Une création originale 
C’est la condition générale qui n’est pas définie par la loi. La jurisprudence a adopté une conception classique de cette originalité. Il s’agit de l’empreinte de la personnalité de l’auteur. 
Pour des œuvres plus technologiques, on parlera d’effort personnalisé, d’apport créateur. 

L’œuvre doit donc procéder d’une activité créative et ne peut résulter de la mise en œuvre d’un simple savoir-faire, ce dernier n’étant pas protégé par les droits d’auteur. Récemment, dans un arrêt du 30 mars 2021, n°19/00672, la cour d’appel de Versailles a rappelé que le savoir-faire d’un photographe portant notamment sur le cadrage, les retouches, ne se confond pas avec l’originalité de l’oeuvre.

Il reviendra donc au juge de trancher ce critère de l’originalité. En cas de contestation, l’auteur devra alors justifier de l’originalité de l’œuvre dans la mesure où il ne bénéficie que d’une présomption. 

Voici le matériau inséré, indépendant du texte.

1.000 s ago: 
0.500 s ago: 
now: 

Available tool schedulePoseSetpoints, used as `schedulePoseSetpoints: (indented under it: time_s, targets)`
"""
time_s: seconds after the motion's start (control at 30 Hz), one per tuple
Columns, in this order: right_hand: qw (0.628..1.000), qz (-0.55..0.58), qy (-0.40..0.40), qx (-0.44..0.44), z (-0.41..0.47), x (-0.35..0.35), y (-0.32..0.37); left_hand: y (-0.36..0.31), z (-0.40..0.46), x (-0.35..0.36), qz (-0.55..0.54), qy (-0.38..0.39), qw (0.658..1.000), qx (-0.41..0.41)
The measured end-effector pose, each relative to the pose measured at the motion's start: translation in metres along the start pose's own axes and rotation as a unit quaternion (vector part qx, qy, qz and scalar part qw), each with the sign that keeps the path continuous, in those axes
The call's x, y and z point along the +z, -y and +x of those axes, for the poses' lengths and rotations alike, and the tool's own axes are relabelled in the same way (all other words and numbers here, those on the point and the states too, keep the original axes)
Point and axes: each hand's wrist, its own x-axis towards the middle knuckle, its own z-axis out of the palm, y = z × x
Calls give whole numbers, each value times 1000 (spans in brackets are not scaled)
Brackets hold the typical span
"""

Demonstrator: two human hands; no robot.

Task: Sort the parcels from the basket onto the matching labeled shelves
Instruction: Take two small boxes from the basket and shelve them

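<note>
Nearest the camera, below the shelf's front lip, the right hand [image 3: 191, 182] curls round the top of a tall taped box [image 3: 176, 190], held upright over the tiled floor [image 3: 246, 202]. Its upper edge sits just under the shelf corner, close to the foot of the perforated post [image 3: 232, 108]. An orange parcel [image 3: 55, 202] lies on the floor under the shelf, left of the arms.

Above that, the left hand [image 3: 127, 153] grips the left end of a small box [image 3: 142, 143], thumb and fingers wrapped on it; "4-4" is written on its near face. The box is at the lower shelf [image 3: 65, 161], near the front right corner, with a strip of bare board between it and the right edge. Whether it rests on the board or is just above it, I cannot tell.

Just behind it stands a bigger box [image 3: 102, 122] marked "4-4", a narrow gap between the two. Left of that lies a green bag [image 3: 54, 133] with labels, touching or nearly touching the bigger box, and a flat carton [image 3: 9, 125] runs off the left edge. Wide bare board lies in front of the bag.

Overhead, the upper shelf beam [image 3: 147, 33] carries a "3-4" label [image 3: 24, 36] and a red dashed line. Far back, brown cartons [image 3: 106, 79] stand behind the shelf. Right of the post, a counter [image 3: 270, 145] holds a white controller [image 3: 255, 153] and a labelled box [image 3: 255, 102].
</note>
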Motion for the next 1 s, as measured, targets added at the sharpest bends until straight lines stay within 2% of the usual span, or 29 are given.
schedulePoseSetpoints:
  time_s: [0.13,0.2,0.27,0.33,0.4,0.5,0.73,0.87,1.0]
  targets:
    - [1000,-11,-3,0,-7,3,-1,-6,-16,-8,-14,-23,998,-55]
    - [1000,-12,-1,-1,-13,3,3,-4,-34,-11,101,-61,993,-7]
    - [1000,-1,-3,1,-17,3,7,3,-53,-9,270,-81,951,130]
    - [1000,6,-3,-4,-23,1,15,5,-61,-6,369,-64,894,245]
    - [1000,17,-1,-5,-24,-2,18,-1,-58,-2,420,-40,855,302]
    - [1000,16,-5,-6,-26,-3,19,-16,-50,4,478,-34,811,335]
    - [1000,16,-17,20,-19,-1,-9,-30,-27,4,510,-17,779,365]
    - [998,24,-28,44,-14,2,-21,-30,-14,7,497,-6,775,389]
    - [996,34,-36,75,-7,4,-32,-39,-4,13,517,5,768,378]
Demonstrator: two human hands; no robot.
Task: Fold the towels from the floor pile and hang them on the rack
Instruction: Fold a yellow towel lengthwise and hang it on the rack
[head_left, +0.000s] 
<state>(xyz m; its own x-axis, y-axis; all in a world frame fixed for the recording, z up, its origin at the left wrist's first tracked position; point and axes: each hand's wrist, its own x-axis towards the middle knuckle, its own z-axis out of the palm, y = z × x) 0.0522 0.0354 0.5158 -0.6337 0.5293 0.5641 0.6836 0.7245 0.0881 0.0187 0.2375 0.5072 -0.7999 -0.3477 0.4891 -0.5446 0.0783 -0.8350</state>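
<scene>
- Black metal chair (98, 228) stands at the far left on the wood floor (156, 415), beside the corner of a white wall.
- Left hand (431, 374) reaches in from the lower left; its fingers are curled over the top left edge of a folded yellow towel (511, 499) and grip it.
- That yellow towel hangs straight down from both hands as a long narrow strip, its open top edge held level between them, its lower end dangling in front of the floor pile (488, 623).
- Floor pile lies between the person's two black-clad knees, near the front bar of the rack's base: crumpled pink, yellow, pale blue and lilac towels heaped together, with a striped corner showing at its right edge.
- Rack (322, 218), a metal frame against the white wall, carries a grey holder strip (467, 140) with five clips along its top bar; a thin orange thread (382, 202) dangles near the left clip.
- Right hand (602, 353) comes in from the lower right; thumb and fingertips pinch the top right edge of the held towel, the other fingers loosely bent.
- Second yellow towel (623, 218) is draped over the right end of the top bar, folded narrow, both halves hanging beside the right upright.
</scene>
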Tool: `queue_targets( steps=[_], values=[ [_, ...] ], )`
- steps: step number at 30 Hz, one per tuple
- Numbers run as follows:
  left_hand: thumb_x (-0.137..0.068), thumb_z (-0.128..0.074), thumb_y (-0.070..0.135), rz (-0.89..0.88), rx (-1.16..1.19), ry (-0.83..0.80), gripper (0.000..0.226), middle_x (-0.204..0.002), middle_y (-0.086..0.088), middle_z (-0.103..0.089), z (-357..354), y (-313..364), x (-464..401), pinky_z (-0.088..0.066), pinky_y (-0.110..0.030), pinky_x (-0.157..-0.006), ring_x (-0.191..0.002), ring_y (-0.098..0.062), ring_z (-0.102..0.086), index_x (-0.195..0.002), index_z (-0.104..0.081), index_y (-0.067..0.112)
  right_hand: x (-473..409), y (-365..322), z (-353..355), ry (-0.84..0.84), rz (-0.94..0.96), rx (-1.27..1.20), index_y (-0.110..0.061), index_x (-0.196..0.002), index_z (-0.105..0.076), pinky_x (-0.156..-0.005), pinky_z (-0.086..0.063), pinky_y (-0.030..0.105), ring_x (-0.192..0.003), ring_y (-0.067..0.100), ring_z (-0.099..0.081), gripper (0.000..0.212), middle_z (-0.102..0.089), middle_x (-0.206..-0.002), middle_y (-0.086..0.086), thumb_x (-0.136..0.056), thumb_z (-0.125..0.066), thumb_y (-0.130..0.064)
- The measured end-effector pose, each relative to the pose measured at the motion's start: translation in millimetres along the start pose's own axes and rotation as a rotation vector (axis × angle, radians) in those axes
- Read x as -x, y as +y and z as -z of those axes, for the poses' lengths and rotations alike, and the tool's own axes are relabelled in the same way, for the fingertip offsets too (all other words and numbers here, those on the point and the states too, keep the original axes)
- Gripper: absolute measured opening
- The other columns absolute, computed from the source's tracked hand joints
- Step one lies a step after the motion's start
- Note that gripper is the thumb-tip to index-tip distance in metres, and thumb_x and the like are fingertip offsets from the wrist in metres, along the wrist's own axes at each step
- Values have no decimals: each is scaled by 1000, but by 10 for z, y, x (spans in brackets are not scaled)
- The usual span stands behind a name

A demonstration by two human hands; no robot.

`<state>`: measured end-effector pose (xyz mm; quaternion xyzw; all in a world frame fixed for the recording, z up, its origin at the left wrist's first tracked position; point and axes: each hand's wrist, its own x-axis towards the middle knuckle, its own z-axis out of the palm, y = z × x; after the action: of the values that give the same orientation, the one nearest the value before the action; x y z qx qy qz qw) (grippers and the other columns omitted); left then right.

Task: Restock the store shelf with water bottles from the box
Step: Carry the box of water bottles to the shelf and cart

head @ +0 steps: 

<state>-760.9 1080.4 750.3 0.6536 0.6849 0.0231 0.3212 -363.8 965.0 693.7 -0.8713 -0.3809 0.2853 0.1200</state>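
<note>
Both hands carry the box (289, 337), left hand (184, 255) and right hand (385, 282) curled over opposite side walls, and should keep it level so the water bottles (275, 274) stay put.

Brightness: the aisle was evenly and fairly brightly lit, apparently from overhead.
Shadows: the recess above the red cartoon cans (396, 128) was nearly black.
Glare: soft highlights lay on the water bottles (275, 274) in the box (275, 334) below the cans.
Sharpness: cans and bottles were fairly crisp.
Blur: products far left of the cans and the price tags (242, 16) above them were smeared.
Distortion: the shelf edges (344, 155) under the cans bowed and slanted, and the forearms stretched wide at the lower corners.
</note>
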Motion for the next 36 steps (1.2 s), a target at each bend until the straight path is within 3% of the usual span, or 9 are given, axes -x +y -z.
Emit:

Exemple de refus du critère de l’originalité
CA Colmar 11 mai 2020, n° 18/00366 : Dans cette affaire, la Cour a considéré que des photographies étaient dépourvues d'originalité car la preuve de choix artistiques ou intellectuels permettant de refléter l'empreinte de la personnalité de l'auteur n’était pas apportée. 

Conclusion 

Lorsque les conditions sont réunies, à savoir l’existence d’une création de forme qui est originale, l’auteur acquiert instantanément des droits sur cette œuvre de l’esprit, appelés les droits d’auteur. 
En qualité d’auteur, il jouit alors sur ses œuvres, en vertu de l’article L 111-1 du code de la propriété intellectuelle, d'un droit de propriété incorporelle exclusif et opposable à tous. 
Ce droit comporte des attributs d'ordre intellectuel et moral ainsi que des attributs d'ordre patrimonial, qui sont déterminés par les livres Ier et III du même code.